▶ _Your assignment_:
In the material below, the required lines run from the one containing "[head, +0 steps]" through the one containing "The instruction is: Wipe". Copy those lines exactly, ends included, and nothing else.

▶ _Provided material_:

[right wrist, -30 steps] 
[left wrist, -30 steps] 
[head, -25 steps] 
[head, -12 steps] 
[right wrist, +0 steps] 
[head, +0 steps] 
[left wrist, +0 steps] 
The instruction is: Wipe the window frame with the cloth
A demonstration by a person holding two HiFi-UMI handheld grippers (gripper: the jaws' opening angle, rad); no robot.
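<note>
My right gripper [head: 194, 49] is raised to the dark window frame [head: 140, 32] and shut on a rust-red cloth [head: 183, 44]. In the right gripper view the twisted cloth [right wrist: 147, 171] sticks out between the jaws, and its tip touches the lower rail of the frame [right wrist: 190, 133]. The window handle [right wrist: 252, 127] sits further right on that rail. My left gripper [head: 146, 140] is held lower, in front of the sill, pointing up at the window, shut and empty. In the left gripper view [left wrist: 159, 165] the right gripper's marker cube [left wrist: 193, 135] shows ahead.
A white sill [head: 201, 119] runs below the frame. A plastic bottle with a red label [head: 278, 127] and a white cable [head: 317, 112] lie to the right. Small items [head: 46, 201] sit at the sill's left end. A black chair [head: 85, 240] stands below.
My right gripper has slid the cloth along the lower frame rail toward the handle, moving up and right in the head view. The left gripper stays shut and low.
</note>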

▶ _Output below_:
[head, +0 steps] 
[left wrist, +0 steps] 
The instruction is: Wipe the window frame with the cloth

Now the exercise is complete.